Union Berlins Top-Talent Linus Güther hat im Auswärtsspiel beim 1. FC Heidenheim Bundesliga-Geschichte geschrieben. Der Offensivspieler wurde bei seinem kurzen Einsatz zum zweitjüngsten Debütanten der Liga aller Zeiten.
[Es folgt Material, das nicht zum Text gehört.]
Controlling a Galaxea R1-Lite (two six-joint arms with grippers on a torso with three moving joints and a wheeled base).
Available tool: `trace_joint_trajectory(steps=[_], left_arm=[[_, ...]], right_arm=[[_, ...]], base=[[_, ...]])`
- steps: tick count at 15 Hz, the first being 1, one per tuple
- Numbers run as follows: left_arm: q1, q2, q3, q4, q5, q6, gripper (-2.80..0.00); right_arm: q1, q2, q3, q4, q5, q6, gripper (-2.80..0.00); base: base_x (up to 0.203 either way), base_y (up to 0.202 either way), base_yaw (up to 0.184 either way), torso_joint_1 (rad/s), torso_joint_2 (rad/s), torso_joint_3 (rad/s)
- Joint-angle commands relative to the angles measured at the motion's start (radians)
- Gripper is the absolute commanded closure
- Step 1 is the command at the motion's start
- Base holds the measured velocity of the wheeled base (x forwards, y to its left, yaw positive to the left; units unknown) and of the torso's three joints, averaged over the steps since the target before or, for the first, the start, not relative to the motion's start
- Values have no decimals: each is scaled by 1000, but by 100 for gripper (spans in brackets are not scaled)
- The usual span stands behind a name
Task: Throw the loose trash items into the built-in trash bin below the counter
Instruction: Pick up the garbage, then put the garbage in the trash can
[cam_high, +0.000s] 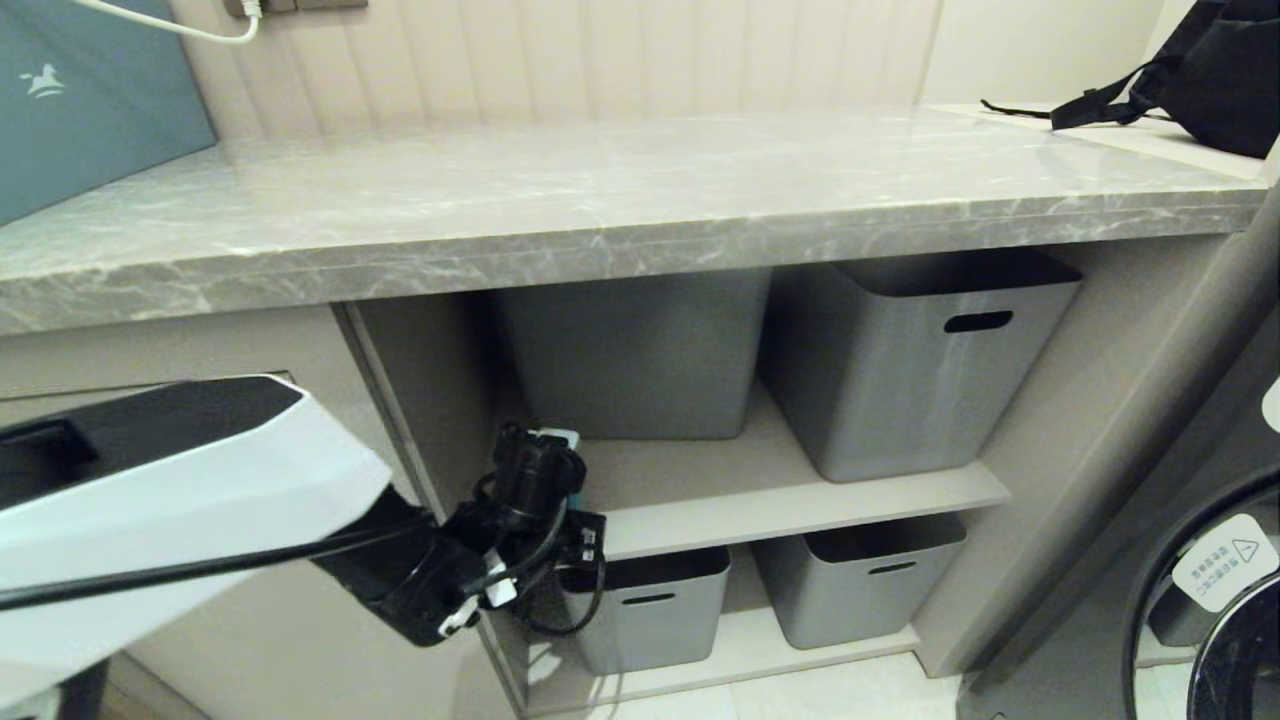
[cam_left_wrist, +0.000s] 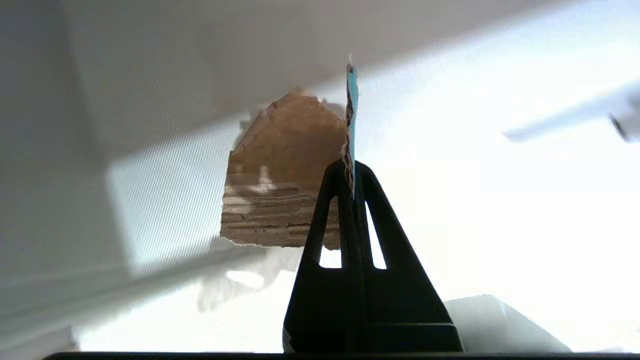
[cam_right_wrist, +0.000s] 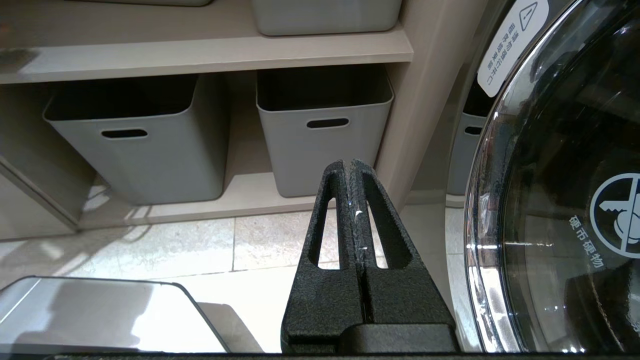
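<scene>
Here we hold the brown torn cardboard scrap with a teal-blue patch (cam_left_wrist: 285, 195) pinched edge-on between the closed tips of the left gripper (cam_left_wrist: 351, 172), so it stays clear of the fingers for release. In the head view our left arm reaches low beneath the front edge of the long grey marble-look counter (cam_high: 620, 200), its black wrist beside the beige cabinet panel (cam_high: 150, 345); the bin flap is not visible. Our right gripper (cam_right_wrist: 354, 167) hangs parked, fully closed and empty, facing the grey plastic tubs with slot handles (cam_right_wrist: 320, 125).
</scene>
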Motion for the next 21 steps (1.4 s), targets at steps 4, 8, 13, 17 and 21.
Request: trace_joint_trajectory(steps=[4, 8, 13, 17, 21], left_arm=[[-33, -367, 379, -47, -77, -1, 0], [-41, -512, 520, -80, -106, -2, 0], [65, -640, 529, -88, -98, -92, 0], [88, -774, 580, -97, -7, -140, 0], [314, -908, 656, -91, -2, -126, 0]], right_arm=[[0, 0, 0, 2, 1, -1, 0], [0, 0, 0, 2, 1, -1, 0], [0, 0, 0, 2, 1, -1, 0], [1, 0, 0, 2, 1, -1, 0], [0, 0, 0, 2, 1, -1, 0]], base=[[0, 0, 0, 0, 0, 0], [0, 0, 0, 0, 0, 0], [0, 0, 0, 0, 0, 0], [0, 0, 0, 0, 0, 0], [0, 0, 0, 0, 0, 0]])
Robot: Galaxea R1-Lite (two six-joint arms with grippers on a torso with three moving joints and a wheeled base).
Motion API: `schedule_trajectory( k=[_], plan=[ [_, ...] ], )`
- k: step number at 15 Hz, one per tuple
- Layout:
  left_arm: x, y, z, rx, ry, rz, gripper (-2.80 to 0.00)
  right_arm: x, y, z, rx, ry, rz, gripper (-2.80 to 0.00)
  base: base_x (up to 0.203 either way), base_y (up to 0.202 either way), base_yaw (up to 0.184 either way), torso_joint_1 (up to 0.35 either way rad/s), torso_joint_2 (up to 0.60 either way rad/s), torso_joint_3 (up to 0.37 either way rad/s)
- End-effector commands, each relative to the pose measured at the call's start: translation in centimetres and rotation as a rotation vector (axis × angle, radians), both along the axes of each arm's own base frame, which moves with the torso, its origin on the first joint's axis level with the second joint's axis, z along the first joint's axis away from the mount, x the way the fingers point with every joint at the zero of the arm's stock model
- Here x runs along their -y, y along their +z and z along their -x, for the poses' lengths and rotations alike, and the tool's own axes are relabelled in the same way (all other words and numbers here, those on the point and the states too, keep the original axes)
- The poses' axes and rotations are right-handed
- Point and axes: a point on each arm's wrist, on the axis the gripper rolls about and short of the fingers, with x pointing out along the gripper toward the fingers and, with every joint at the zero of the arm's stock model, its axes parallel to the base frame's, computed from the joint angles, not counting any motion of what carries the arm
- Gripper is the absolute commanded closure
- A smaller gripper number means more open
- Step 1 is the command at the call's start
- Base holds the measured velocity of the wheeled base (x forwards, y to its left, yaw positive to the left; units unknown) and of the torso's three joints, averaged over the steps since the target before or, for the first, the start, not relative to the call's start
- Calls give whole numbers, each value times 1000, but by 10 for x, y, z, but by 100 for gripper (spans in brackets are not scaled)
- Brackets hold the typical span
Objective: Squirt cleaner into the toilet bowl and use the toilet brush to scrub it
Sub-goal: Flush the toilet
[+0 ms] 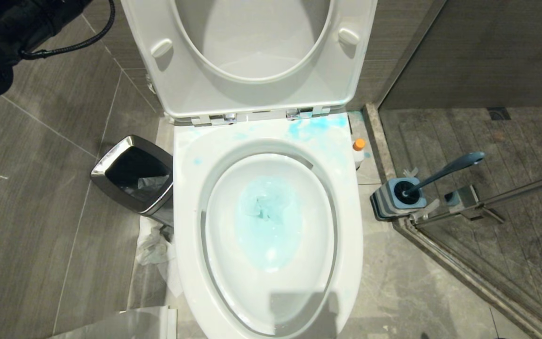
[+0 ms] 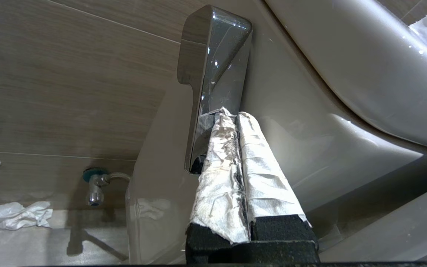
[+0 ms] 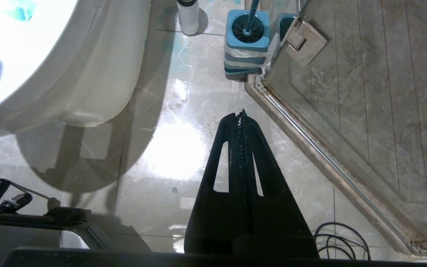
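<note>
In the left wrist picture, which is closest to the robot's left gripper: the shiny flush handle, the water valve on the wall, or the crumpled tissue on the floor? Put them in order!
From the left gripper, whose jaws are shut:
1. Flush handle: right at the tips, on the tank's side.
2. Water valve: lower down, on the wall beside the tank.
3. Crumpled tissue: farthest, on the floor beyond the valve.
</note>
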Motion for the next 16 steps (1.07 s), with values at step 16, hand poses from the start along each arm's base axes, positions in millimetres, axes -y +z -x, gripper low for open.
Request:
schedule_trajectory(
  k=[16],
  plan=[
    [-4, 21, 29, 45, 25, -57, 0, 0, 0, 0, -1, 1, 1, 0, 0, 0, 0, 0, 0, 0]
  ],
)
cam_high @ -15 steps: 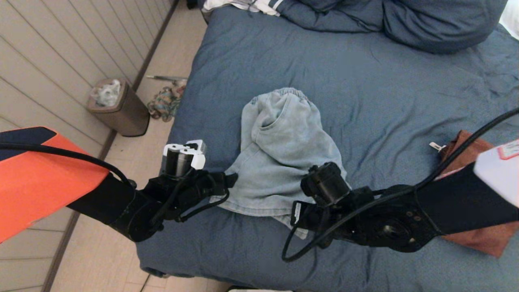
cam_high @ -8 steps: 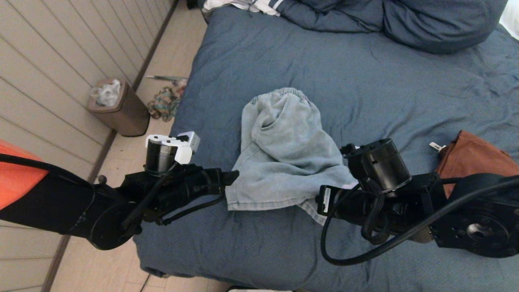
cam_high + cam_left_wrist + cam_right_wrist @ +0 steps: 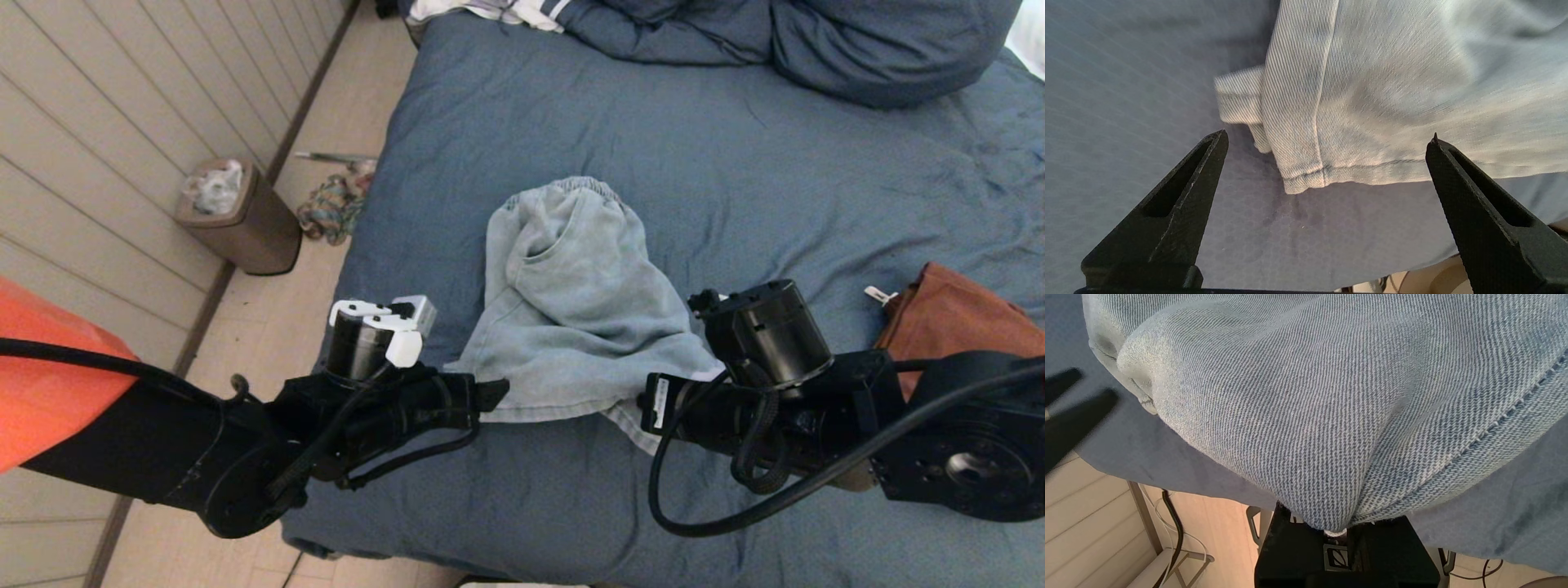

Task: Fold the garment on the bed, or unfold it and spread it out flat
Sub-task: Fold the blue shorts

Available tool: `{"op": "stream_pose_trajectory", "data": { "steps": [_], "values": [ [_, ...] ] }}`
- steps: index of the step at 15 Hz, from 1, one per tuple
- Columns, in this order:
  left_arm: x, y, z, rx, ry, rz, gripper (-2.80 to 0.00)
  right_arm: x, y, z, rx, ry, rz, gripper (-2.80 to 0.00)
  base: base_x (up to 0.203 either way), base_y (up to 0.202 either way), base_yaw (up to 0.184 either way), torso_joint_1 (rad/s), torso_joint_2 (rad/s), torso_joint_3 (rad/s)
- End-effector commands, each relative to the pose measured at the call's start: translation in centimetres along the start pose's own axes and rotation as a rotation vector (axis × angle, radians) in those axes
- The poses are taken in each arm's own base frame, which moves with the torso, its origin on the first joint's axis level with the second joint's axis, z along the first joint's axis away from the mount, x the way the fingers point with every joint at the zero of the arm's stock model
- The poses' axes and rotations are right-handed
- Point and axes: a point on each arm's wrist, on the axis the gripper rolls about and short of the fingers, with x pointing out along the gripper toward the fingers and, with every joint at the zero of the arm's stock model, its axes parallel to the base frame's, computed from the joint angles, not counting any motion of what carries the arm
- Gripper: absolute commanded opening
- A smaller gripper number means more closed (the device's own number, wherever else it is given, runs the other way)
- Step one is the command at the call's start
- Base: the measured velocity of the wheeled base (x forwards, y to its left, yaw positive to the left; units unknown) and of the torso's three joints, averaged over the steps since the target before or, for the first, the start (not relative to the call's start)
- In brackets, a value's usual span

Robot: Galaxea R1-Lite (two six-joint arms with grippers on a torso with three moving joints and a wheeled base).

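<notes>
A pale blue denim garment point(image 3: 571, 310) lies crumpled on the slate-blue bed point(image 3: 735, 163), waistband toward the far side. My left gripper point(image 3: 494, 392) hovers open at the garment's near-left hem corner point(image 3: 1302, 179); its black fingers point(image 3: 1184, 179) straddle that corner without touching it. My right gripper point(image 3: 645, 408) is at the near-right hem, shut on a pinch of the denim point(image 3: 1327, 522), which bunches out of its jaws and hangs taut above the bed.
A rust-brown cloth point(image 3: 955, 318) lies on the bed's right side behind the right arm. Blue pillows point(image 3: 857, 41) sit at the far end. On the floor to the left stand a brown bin point(image 3: 237, 216) and a coloured rag point(image 3: 331, 208). The bed's near edge is just below both grippers.
The right arm pulled its hem corner to the right, then held still. The left gripper swung away, then came nearer and right to the garment's near-left corner, staying open.
</notes>
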Motion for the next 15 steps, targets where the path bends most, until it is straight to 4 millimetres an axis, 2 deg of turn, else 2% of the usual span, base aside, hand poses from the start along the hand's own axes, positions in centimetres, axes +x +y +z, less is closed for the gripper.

Nur Youssoufa Moukoko war bei seinem ersten Bundesliga-Spiel noch jünger.

Historischer Kurzeinsatz in Heidenheim
Güther kam am Samstag in der 84. Minute für Alex Kral in die Partie, als Union bereits mit 1:3 zurücklag. Zu diesem Zeitpunkt war der Teenager 16 Tage nach seinem 16. Geburtstag auf dem Platz – und damit nur 16 Jahre und drei Tage alt. Erst am Mittwoch hatte der Berliner sein 16. Lebensjahr vollendet.
Den Rekord für das jüngste Bundesliga-Debüt hält weiterhin der frühere Dortmunder Youssoufa Moukoko, der für den BVB im Alter von 16 Jahren und einem Tag erstmals eingesetzt worden war. Güther reiht sich damit direkt dahinter ein und verdrängt weitere frühe Debütanten in der Historie nach oben.
Baumgart sieht großes Potenzial
In der vergangenen Länderspielpause hatte Güther erstmals mit der Profimannschaft unter Steffen Baumgart trainiert. Der Union-Coach lobte den Youngster schon vor seinem Debüt deutlich: „Wir wissen, dass wir ein großes Talent in den eigenen Reihen haben“, sagte Baumgart zuletzt: „Es gibt Fußballer, die sind schwer zu verhindern. Wenn er gesund bleibt, klar bleibt und den Fußball so liebt wie bisher, kann er eine große Karriere machen.“
Die jüngsten Spieler der Bundesliga-Geschichte hinter Güther und Moukoko sind Paul Wanner vom FC Bayern München mit 16 Jahren und 15 Tagen, Tom Bischof von der TSG Hoffenheim mit 16 Jahren, 8 Monaten und 19 Tagen sowie Sidney Raebiger von RB Leipzig mit 16 Jahren, 8 Monaten und 22 Tagen.